• _Activity_
Your response should consist of the data that follows, repeated in full without alteration.

-- Source material follows --

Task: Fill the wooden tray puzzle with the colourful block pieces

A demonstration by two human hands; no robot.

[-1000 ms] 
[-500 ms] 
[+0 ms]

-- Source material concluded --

• _Worked solution_
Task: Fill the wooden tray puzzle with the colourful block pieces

A demonstration by two human hands; no robot.

[-1000 ms] 
[-500 ms] 
[+0 ms]

The answer stands, and there is nothing more to add.